Tuesday, October 30, 2012

Grace and the Written Code

I finished Erwin Goodenough's By Light, Light: The Mystic Gospel of Hellenistic Judaism.  In this post, I'll use as my starting-point what Goodenough says about Philo's thought on page 398:

"True, obedience to the unwritten law in even this sense is a higher act than that to the written, for the former carries with it no statutory penalty, and hence is much more an act of free will on the part of one who obeys it.  Yet that perfect law, the Law of Nature or of God, by which the Patriarchs lived before the giving of the Torah, is also called the Unwritten Law.  So those who live according to the Law are free, while those under the power of the impulses are slaves.  But the Law which really will set us free, he says, is...not a law whose source and sanction is force, or something written on papyrus or slabs of stone...In contrast, we assume, the true law is unwritten, sanctioned by voluntary choice of the man who follows it, for it is an imperishable stamp put upon our immortal minds by immortal nature.  This is the Law which is really release from lower types of law, and the source of spiritual liberty.  By simply omitting the reference to Jesus Christ in Paul's Romans viii, we have all been familiar from childhood with a description of the higher spiritual Law which can set one free from the law of flesh and of sin, a description with which Philo would heartily have agreed."

My last post on Goodenough was about the view that certain passages in the Apostolic Constitutions were originally Hellenistic Jewish and have Christian interpolations.  Goodenough characterized one such passage to be saying that the Mosaic Law was a supplement to the natural law.  Perhaps the passage I quoted from page 398 clarifies what that means: that the natural law is what is morally right, but the Mosaic Law supplements the natural law by imposing penalties for violating it.  

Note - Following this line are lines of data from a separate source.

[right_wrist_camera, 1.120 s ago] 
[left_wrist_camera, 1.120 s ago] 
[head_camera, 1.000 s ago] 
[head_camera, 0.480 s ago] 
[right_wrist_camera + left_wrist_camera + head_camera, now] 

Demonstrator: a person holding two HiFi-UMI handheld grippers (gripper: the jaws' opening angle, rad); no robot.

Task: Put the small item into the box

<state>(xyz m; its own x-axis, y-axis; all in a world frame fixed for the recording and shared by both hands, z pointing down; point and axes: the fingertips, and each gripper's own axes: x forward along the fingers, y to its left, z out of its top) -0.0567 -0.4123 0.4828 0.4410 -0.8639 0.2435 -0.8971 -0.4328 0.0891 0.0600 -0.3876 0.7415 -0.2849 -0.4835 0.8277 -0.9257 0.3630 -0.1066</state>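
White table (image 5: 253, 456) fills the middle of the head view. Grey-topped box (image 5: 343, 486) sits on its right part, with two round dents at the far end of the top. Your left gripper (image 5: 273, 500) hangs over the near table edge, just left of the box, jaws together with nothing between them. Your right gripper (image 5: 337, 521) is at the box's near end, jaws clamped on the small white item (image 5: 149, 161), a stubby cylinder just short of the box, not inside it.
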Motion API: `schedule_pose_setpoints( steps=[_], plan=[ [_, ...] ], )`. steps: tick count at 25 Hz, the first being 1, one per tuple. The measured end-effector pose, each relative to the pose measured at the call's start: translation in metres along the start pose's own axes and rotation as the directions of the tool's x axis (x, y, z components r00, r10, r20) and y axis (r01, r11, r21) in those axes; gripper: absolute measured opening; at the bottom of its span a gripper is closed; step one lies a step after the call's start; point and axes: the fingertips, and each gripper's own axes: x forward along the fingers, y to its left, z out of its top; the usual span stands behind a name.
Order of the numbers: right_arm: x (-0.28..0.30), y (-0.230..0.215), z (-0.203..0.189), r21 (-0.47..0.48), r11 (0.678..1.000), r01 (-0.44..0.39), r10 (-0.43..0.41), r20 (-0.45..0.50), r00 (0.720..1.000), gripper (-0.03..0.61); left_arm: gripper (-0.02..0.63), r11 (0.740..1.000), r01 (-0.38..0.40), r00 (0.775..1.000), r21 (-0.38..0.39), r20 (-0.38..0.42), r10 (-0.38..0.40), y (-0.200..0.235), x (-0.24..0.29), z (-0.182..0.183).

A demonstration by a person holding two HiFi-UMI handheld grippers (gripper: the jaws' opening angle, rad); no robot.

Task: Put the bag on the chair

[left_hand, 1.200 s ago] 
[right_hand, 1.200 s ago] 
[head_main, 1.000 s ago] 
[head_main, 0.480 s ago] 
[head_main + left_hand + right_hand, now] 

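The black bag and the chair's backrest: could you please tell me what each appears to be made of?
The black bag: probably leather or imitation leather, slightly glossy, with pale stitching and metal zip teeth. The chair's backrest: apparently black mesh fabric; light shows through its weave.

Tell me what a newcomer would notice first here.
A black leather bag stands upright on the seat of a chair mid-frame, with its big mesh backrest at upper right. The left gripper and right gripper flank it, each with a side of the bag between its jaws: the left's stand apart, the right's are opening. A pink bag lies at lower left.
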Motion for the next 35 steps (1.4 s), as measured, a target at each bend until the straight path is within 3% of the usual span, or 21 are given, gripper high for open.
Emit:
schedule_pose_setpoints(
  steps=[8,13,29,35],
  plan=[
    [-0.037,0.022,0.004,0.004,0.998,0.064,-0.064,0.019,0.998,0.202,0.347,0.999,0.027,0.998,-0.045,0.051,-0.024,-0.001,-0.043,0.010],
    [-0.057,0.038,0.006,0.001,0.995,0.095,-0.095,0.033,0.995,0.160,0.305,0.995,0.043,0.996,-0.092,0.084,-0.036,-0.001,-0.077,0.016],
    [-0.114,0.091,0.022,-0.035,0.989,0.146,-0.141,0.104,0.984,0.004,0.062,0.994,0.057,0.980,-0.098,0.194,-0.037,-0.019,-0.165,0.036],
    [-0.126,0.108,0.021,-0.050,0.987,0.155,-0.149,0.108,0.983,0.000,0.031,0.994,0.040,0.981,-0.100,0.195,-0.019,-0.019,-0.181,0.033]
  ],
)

There are many Christians who characterize Paul to be saying that Christians are justified by grace through faith, and nothing they do or don't do can nullify that.  But, in this view, Christians are not slaves to a written code, for a written code does not make people obedient but simply stipulates what is right and wrong and condemns those who do wrong (which is all of us).  But, through Jesus Christ, Christians have a new nature, which is conformed to God's will.  That overlaps with Philo's view, as Goodenough appears to characterize it, only Philo did not believe in Jesus.

Speaking for myself personally, there is an appeal to a New Covenant perspective that focuses on grace, for I believe that I can get further morally and spiritually if I have the confidence that God loves and accepts me.  Moreover, I agree that an external source telling me to do or not to do something does not make me good.  But do I think that this is Paul's perspective?  Yes and no.  My impression is that Paul maintains that the written law, with its stipulations and penalties, is inadequate in making people righteous, and that's why people need grace and the Holy Spirit.  But I wouldn't say that Paul thinks that the penalties for wrongdoing have been removed under the New Covenant, for Paul threatens his audience that those who practice certain sins will not inherit the Kingdom of God.